I walk out before he can respond, before the ice I've been using to keep everything frozen cracks under the weight of his guilt and my rage and the years of silence that neither apology nor explanation can repair.
My office is down the hall from the analysis room. It's small and secure, equipped with terminals that connect to Echo Base networks and external intelligence sources I've cultivated since joining Echo Ridge. I close the door, lean against it, and let myself breathe for the first time in hours.
Working with Micah is operating on a razor’s edge. One wrong word and I'll split open, spill everything I've been containing since he walked back into my life.
But we're good together analytically, falling into rhythms that feel automatic despite the time and distance and betrayal between us.
That's almost worse than the anger. The way we still think in parallel, still build cases with methodical precision that made us dangerous when we were tracking Committee networks together.
Two years didn't erase that. He didn't disappear and I didn't spend months thinking he was dead while my brother was missing and I was desperate for help that never came, and we're just picking up where we left off.
Except we can't. And we won't.
My secure phone vibrates. A message from Kane.
Tommy reports Victoria Cross requesting immediate meeting. Says she has financial records that need urgent analysis. Safe house in two hours.
I stare at the message, recalculating everything we just analyzed about potential leak sources and surveillance protocols.
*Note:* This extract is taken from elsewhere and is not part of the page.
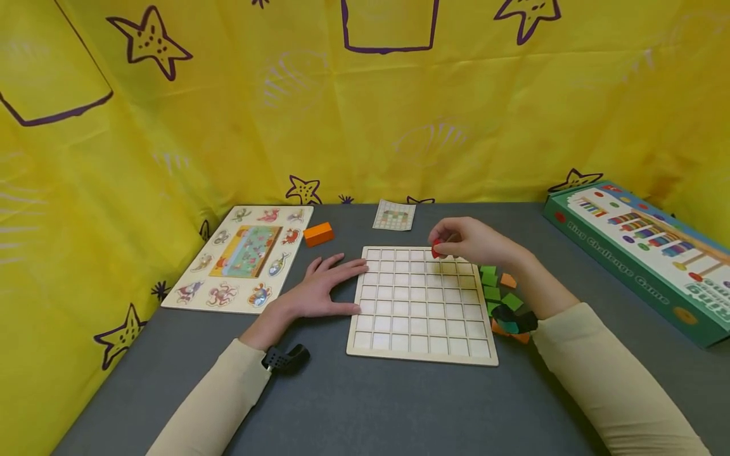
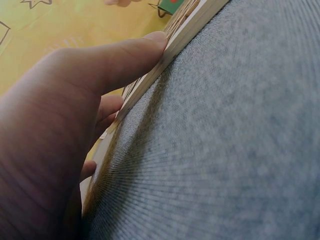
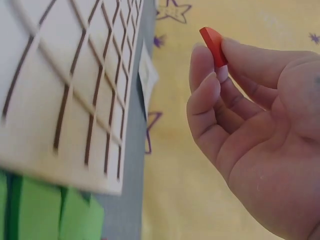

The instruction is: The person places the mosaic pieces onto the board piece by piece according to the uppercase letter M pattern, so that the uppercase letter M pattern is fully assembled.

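Observation:
A pale wooden grid board point(image 1: 419, 360) lies at the middle of the table, its squares white. Over its far edge my right hand point(image 1: 464, 239) pinches a small red tile point(image 1: 436, 248) between thumb and fingers. The right wrist view shows that red tile point(image 3: 214, 46) held by its sides, apart from the board. Along the board's left edge rests my left hand point(image 1: 323, 288), fingers spread and straight. In the left wrist view its thumb point(image 2: 132, 60) touches the board's rim. Green tiles point(image 1: 492, 293) lie beside the board's right side, partly hidden by my right wrist.
A sea-animal puzzle board point(image 1: 219, 304) lies to the left, with an orange block point(image 1: 318, 234) beside it. Behind the grid stands a small pattern card point(image 1: 394, 215). A green game box point(image 1: 633, 266) sits at the right. Orange pieces point(image 1: 509, 280) lie among the green tiles.

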`<state>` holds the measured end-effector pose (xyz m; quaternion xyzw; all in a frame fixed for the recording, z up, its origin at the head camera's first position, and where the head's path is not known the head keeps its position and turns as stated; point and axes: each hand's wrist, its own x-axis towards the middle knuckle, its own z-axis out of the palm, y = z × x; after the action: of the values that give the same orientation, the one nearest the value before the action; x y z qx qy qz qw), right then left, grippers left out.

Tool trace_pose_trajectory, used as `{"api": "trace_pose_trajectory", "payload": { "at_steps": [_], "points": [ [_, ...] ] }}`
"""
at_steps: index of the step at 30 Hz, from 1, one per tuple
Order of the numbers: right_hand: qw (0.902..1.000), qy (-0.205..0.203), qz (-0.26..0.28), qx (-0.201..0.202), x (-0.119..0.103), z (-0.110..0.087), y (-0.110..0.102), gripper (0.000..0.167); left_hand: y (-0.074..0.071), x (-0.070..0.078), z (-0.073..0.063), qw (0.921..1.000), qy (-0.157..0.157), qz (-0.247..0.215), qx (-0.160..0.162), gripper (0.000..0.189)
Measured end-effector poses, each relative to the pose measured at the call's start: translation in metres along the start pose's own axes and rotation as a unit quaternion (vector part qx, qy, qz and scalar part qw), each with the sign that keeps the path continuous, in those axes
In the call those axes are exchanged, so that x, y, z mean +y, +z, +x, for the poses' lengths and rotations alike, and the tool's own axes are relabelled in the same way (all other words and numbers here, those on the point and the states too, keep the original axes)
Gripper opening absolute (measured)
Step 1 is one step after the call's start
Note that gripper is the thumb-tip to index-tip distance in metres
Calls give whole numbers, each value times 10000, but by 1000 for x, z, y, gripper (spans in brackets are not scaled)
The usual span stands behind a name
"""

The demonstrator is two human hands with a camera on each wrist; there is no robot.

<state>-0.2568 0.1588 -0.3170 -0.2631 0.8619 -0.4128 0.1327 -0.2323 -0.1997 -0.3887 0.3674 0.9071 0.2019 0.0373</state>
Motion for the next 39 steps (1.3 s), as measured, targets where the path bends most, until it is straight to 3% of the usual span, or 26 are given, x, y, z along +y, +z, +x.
{"api": "trace_pose_trajectory", "payload": {
  "at_steps": [12, 21, 31, 39],
  "points": [
    [9994, -16, 60, -349, -13, 33, 35, 13, 3, 0, 1, 10000, -80, -27, -42, 82],
    [9985, -121, -295, -437, -15, 50, 58, 8, 0, 3, 1, 9997, -227, -86, -71, 83],
    [9965, 22, -645, -539, -23, 57, 71, 6, -1, 4, 1, 9994, -336, -77, -92, 84],
    [9944, -248, -859, -564, -24, 60, 76, 6, 0, 1, 0, 9995, -304, -55, -32, 84]
  ]
}}
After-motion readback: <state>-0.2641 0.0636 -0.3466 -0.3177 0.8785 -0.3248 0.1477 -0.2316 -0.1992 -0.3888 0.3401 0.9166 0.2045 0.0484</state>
Victoria's requesting an urgent meeting, unannounced, with financial records she claims need immediate attention.
Either timing is coincidental or someone in her network knows we're investigating and she's here to control the narrative before we find evidence of compromise.
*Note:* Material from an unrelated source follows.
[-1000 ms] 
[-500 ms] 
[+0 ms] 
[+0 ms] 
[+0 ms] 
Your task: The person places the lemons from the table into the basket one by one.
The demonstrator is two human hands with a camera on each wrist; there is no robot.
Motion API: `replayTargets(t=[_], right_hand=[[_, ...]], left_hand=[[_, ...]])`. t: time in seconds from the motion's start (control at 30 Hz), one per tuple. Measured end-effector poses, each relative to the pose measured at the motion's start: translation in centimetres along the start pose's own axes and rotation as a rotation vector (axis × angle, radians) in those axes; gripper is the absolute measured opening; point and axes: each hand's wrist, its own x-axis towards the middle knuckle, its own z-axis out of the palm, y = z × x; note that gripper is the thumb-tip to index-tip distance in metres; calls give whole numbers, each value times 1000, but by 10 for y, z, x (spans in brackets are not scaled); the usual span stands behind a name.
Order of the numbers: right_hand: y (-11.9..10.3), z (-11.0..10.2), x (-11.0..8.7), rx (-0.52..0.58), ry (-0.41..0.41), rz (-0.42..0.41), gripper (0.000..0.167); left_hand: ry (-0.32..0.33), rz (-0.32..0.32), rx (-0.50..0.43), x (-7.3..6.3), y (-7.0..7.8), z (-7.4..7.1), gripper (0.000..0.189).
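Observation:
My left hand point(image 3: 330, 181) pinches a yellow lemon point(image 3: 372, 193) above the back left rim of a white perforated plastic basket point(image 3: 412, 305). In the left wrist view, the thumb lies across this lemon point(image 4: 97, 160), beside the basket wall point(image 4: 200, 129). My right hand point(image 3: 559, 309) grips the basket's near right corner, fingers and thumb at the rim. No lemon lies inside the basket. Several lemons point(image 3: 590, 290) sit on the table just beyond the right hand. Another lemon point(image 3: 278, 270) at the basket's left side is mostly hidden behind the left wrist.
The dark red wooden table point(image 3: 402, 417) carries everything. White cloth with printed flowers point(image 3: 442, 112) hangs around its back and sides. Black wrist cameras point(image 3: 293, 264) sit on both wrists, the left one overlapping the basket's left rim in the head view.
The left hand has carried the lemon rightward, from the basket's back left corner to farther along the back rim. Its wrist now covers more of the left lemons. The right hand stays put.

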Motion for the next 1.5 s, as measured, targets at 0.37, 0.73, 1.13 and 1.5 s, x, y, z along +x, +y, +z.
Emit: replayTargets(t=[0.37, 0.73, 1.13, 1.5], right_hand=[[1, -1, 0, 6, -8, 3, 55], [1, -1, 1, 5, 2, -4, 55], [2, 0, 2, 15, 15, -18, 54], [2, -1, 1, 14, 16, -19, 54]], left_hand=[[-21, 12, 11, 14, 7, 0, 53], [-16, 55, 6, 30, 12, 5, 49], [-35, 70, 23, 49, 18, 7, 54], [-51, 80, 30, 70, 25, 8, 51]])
I compose a response to Kane.
Acknowledged. Micah and I just finished preliminary analysis on potential leak sources. Victoria's network flagged as high probability. Need to verify her intelligence before accepting at face value.
His response comes back within seconds.
Agreed. Safe house meeting. Both of you. Two hours. And Sarah? Stay sharp. If Victoria's playing us, she'll be looking for tells.
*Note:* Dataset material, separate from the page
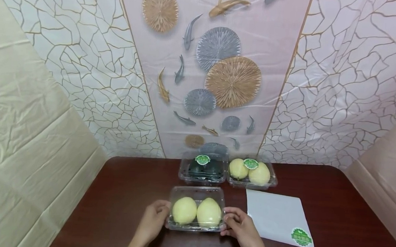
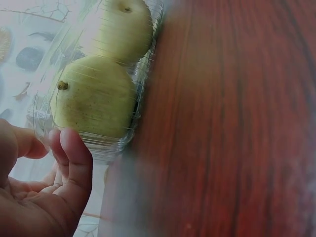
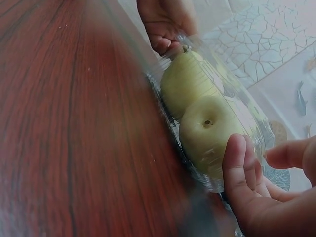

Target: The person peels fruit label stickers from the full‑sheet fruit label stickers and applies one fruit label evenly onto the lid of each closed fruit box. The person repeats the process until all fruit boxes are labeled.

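Observation:
Two pale yellow pears (image 1: 208, 212) lie side by side in a clear plastic clamshell box (image 1: 198, 192) near the front of the table. My left hand (image 1: 155, 216) grips the box's left end, with bent fingers (image 2: 78, 155) at its edge in the left wrist view. At the opposite end my right hand (image 1: 240, 227) holds the box between thumb and fingers. Its lid lies down over the pears, and no green label shows on it. In the right wrist view, a pear (image 3: 210, 133) shows through the ribbed plastic wall.
Behind stand two more clear boxes, one with dark contents (image 1: 206, 170) and one with pears (image 1: 259, 175), each bearing a round green label. On the right lies a white sheet (image 1: 274, 215) with a green sticker (image 1: 301, 237) at its corner. Patterned cloth (image 1: 221, 79) hangs behind the table.

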`<state>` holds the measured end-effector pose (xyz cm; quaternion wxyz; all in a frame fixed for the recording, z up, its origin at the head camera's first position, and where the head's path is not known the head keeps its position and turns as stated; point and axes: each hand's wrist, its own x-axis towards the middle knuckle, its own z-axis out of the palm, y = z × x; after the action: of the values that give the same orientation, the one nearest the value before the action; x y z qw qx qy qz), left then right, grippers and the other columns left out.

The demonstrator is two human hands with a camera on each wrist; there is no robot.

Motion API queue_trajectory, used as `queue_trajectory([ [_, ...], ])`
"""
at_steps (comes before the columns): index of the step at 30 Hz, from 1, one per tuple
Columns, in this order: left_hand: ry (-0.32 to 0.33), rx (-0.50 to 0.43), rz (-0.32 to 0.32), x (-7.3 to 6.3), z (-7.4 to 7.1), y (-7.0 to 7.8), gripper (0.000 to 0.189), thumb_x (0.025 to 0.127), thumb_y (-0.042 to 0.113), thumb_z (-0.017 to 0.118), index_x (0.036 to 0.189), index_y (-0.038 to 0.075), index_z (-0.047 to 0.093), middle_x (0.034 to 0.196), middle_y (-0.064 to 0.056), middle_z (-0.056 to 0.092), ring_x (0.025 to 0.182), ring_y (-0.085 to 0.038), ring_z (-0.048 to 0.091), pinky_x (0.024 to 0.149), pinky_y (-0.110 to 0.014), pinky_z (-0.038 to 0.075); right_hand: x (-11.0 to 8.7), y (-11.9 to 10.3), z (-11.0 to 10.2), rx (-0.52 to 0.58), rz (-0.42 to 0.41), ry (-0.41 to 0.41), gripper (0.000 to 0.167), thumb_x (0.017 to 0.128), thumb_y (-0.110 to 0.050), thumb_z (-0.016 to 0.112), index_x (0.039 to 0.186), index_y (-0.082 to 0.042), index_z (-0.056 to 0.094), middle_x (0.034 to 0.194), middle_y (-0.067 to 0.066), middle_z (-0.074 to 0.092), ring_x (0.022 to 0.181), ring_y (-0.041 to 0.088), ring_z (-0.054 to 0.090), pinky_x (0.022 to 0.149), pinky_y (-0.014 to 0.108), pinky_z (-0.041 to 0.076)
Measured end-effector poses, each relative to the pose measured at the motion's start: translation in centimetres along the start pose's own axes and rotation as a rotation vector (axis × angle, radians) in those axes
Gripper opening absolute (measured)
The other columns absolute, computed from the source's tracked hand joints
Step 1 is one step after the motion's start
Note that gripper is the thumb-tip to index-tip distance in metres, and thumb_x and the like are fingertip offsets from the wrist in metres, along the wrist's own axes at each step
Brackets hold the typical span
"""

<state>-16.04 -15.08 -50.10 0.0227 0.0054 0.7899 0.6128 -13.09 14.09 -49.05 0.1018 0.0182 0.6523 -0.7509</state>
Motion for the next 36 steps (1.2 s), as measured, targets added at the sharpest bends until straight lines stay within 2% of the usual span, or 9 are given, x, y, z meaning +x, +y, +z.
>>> queue_trajectory([
  [7,-0.010,-0.019,0.013,0.0,0.4,0.3,0.028,0.103,0.003,0.055,0.124,-0.015,0.060,0.074,-0.006,0.060,0.061,-0.016,0.059,0.056,-0.030,0.056,0.0,-0.1,-0.4,-0.034,-0.035,0.018,0.044,0.100,0.002,0.055,0.138,0.020,0.044,0.097,0.009,0.064,0.081,0.018,0.067,0.076,0.034,0.064],
  [14,-0.011,-0.018,0.018,0.1,0.8,0.5,0.025,0.102,0.001,0.055,0.120,-0.015,0.061,0.072,-0.005,0.059,0.059,-0.016,0.059,0.056,-0.029,0.056,-0.1,-0.3,-0.9,-0.046,-0.022,0.018,0.045,0.101,0.002,0.055,0.140,0.019,0.043,0.098,0.010,0.064,0.082,0.019,0.068,0.077,0.035,0.064],
  [18,-0.031,-0.051,0.018,0.2,1.1,0.5,0.026,0.102,0.000,0.055,0.121,-0.016,0.060,0.072,-0.005,0.060,0.058,-0.014,0.059,0.055,-0.027,0.056,-0.3,-0.3,-1.3,-0.044,-0.022,0.020,0.045,0.101,0.002,0.055,0.140,0.019,0.042,0.098,0.009,0.064,0.082,0.019,0.068,0.077,0.035,0.064],
  [27,-0.044,-0.057,0.037,0.2,1.5,0.5,0.026,0.106,0.007,0.056,0.118,-0.016,0.061,0.073,-0.004,0.060,0.058,-0.013,0.059,0.055,-0.028,0.056,-0.5,0.0,-1.8,-0.035,-0.028,0.014,0.045,0.102,0.002,0.055,0.140,0.020,0.041,0.097,0.008,0.063,0.081,0.017,0.069,0.077,0.035,0.064],
  [36,-0.053,-0.062,0.044,0.3,2.0,0.7,0.024,0.104,0.003,0.056,0.117,-0.016,0.061,0.074,-0.005,0.061,0.059,-0.013,0.059,0.056,-0.027,0.058,-0.4,0.0,-2.4,-0.048,-0.025,0.013,0.045,0.101,0.002,0.054,0.140,0.020,0.041,0.097,0.007,0.063,0.082,0.017,0.069,0.077,0.035,0.064],
])
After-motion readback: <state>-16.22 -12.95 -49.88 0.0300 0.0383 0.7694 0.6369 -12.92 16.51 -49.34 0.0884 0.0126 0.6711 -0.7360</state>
I delete the message thread and start gathering my analysis files for the briefing.
Victoria Cross reads people the way I read signals intercepts—finds the weakness, applies pressure, extracts what she needs. If she's playing us, she'll be watching for any crack in our professional distance.
Micah and I need to be ice-cold with no tells, no complications.
I gather my files and head down the hall.
Victoria Cross doesn't make unannounced visits. She's too controlled, too deliberate. If she's requesting an urgent meeting without warning, something forced her hand. The question is whether that something is her guilt or her intelligence.